UKC

wrist injury from sloper

New Topic
This topic has been archived, and won't accept reply postings.
 farmersquires 18 Jul 2022

Hi,

I was wondering if anyone has any advice on wrist injury rehab/injury recovery time? I hurt my wrist on a sloper three months ago and it has improved a bit, but using an open-hand grip on the injured hand is still painful.

The injury happened when I pulled on a sloper above and to the left of my body. When I pulled, I felt something on the back of my hand on the little finger side tear. The tear wasn't that painful but in the next few days it was painful using an open hand grip with the injured hand. After two weeks rest, the pain only happens open-handed; if I crimp it doesn't hurt.

I think I might have injured the TFCC, but I'm not sure. I've found that I can just avoid using the open-hand with the injured hand which has meant I can keep climbing as much as normal (three times a week on average). I'm not sure if I should continue climbing or if even pain-free clmbing might be delaying the healing process.

Thanks for any advice!

 jkarran 18 Jul 2022
In reply to farmersquires:

I'm not a medical professional but did accumulate more than my share of injuries from climbing, some of which never really healed. I'd say if it's not well healed after 3 months you need to try doing something different. Some rest would seem like the obvious starting point to me.

jk

 Inhambane 18 Jul 2022
In reply to farmersquires:

The Huberman lab did a podcast on healing, see link for the highlighted notes below. Non-aggravating movement is beneficial to healing.   What that protocol would look like for your specific case I can't say you'll have to do your own research and testing. 

https://podcastnotes.org/huberman-lab/control-pain-heal-faster-with-your-br...

I'm not a Doctor, if its bad get it checked out. 

 Droyd 18 Jul 2022
In reply to farmersquires:

Not a physio so not medical advice, etc. etc.
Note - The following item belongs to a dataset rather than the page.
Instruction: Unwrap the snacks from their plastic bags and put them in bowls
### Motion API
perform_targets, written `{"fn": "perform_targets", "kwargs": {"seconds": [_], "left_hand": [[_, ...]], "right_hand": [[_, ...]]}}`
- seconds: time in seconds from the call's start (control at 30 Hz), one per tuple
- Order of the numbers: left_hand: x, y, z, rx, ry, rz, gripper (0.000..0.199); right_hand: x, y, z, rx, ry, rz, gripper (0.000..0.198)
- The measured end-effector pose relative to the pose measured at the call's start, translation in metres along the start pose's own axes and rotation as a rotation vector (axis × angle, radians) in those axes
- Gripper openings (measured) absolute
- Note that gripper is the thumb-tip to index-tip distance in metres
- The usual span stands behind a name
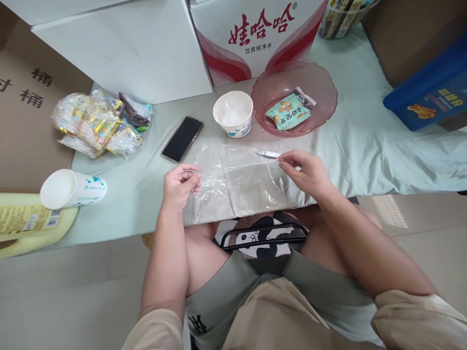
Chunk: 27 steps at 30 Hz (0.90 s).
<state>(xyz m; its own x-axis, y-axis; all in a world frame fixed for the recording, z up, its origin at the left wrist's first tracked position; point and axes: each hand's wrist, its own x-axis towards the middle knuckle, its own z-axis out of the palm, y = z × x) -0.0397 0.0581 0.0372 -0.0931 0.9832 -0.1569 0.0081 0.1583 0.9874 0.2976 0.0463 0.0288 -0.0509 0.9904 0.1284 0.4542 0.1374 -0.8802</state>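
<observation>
My left hand (181, 185) is at the left side of a clear plastic sheet (251, 187), its fingers curled in towards the thumb. What those fingers hold, if anything, I cannot make out. My right hand (306, 171) hovers by the right side of the sheet, thumb and forefinger pinched at the end of a slim white-and-silver strip (268, 154). The strip points left, over the sheet's far part. Beyond the sheet stand a paper cup (238, 127) with clear plastic inside and a pink ribbed bowl (323, 109) holding green snack packets (289, 112).
A phone (183, 138) lies left of the cup. Several wrapped snacks (104, 124) are heaped farther left, near a tipped paper cup (87, 189) and a yellow jug (36, 223). White cartons (120, 53) line the back. A blue container (430, 82) is at the right.
</observation>
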Motion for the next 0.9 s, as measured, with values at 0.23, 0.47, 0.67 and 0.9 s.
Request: {"fn": "perform_targets", "kwargs": {"seconds": [0.23, 0.47, 0.67, 0.9], "left_hand": [[0.006, -0.011, -0.006, 0.213, 0.084, 0.227, 0.029], [0.013, -0.013, -0.008, 0.152, 0.159, 0.457, 0.039], [0.001, 0.003, 0.011, -0.102, 0.076, 0.137, 0.055], [0.016, -0.002, 0.025, -0.07, 0.166, -0.063, 0.046]], "right_hand": [[-0.001, 0.0, -0.001, -0.103, 0.105, 0.018, 0.017], [-0.003, -0.006, -0.008, -0.21, 0.266, -0.171, 0.032], [-0.004, -0.017, -0.003, 0.262, 0.047, 0.009, 0.054], [-0.001, -0.009, 0.015, 0.47, -0.162, 0.24, 0.061]]}}
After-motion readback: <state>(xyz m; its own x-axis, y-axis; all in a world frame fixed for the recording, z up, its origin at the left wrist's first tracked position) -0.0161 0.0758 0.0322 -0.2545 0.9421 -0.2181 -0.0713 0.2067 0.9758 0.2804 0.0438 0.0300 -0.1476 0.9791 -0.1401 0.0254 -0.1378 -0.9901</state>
Anyway:

I had issues with both of my wrists, I think due to spending too much time training and not enough time climbing during lockdown. Likely also having newly strong fingers and core but having not really worked any other part of my body, and then heading out and getting on hard things. I found that I started tweaking my wrists and these got increasingly bad, to the point where I really struggled with not just slopers but any holds that involved the wrist not being straight, as well as slappy/big moves. These sometimes caused a painful 'popping' kind of sensation in the wrist, which a physio later diagnosed as an inflamed bit of soft tissue moving past another; when this happened the wrist would be too painful to climb on further that day, and would take a week or two to stop being painful. I'd then climb again until I reinjured...

I went to see physios who diagnosed different things, but agreed that the key issue seemed to be wrist stability as well as constant reinjury. It got to the point where I was trying an extension of a boulder problem that I'd previously done, and a move that had been trivial in the past (a big throw to a sideways sloper) became the new crux because of how painful and tweaky hitting the hold was. 

I found that strengthening the wrists while simultaneously preventing reinjury was they key; Hooper's Beta (https://www.hoopersbeta.com/library/wrist-stability-training-for-climbing-p...) has some really good exercises, and I came up with a couple on my own that seemed to be good. The most useful for me was getting in a plank position but a) on my knuckles and b) on a boulder pad. This really targets all of the little muscles in the wrist that stabilise it, and you can then make this a lot harder by doing things like plank pull-throughs ( youtube.com/watch?v=aFrXv1bdioY&) so that you're weighting wrists alternately. Months of that once/twice a week mixed in with core work and gradually upping the difficulty worked wonders, to the point where a year on that new crux move is no longer the crux.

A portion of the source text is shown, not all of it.